WORK TO COMPLETE:
Copy out exactly the stretch of the listing below that begins at the line containing "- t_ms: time" and ends at the line containing "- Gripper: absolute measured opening", and copy nothing outside it.

------------------------

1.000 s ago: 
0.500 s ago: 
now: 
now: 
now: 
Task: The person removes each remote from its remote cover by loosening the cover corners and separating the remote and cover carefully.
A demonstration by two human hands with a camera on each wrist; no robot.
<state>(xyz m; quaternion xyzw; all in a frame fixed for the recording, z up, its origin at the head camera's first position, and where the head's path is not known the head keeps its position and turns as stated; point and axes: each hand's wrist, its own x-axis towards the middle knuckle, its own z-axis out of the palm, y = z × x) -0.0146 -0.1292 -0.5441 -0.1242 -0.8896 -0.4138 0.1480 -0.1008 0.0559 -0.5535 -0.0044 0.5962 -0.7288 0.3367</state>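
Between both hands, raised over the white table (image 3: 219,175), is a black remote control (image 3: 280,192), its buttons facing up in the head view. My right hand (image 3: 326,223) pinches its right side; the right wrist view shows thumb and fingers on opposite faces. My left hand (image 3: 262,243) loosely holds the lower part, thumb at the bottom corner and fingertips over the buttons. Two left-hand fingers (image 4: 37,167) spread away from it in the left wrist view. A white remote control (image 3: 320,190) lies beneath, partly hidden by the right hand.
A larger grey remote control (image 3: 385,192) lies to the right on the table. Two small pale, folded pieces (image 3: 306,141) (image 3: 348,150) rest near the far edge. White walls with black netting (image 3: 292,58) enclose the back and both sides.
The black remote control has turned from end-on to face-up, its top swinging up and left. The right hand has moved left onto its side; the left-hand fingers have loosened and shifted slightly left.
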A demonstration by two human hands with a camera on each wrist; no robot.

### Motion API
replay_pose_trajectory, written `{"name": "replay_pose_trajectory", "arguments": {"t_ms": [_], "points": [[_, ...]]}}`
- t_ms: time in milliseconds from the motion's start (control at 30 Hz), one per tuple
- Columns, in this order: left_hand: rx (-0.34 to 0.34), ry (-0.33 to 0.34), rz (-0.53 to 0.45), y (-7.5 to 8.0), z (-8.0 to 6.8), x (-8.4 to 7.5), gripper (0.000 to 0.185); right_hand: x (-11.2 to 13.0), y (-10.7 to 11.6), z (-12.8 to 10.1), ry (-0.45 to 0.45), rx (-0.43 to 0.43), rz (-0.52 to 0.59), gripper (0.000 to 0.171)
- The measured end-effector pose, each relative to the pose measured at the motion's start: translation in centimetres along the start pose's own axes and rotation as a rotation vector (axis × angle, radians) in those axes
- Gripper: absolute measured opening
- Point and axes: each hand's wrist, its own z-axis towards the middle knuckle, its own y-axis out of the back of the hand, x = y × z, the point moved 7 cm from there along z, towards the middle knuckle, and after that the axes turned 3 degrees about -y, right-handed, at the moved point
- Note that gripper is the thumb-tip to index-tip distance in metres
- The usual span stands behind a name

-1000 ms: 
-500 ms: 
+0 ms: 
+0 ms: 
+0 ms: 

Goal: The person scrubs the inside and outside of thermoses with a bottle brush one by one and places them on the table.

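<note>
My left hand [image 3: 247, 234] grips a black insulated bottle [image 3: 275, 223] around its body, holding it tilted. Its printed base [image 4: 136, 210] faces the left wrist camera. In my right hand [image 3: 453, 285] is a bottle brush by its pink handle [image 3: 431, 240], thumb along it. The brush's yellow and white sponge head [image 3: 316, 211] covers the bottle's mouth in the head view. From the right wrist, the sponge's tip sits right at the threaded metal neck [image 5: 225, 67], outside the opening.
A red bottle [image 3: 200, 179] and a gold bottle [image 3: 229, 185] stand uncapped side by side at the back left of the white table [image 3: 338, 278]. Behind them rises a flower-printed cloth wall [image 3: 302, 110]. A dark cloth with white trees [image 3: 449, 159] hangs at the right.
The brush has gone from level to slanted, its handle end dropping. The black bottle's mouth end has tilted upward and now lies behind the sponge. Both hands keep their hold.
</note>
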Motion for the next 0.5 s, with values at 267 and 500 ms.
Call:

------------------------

RESPONSE AREA:
- t_ms: time in milliseconds from the motion's start (control at 30 Hz), one per tuple
- Columns, in this order: left_hand: rx (-0.34 to 0.34), ry (-0.33 to 0.34), rz (-0.53 to 0.45), y (-7.5 to 8.0), z (-8.0 to 6.8), x (-8.4 to 7.5), gripper (0.000 to 0.185); right_hand: x (-11.2 to 13.0), y (-10.7 to 11.6), z (-12.8 to 10.1), ry (-0.45 to 0.45), rx (-0.43 to 0.43), rz (-0.52 to 0.59), gripper (0.000 to 0.171)
- The measured end-effector pose, each relative to the pose measured at the motion's start: translation in centimetres along the start pose's own axes and rotation as a rotation vector (axis × angle, radians) in those axes
- Gripper: absolute measured opening

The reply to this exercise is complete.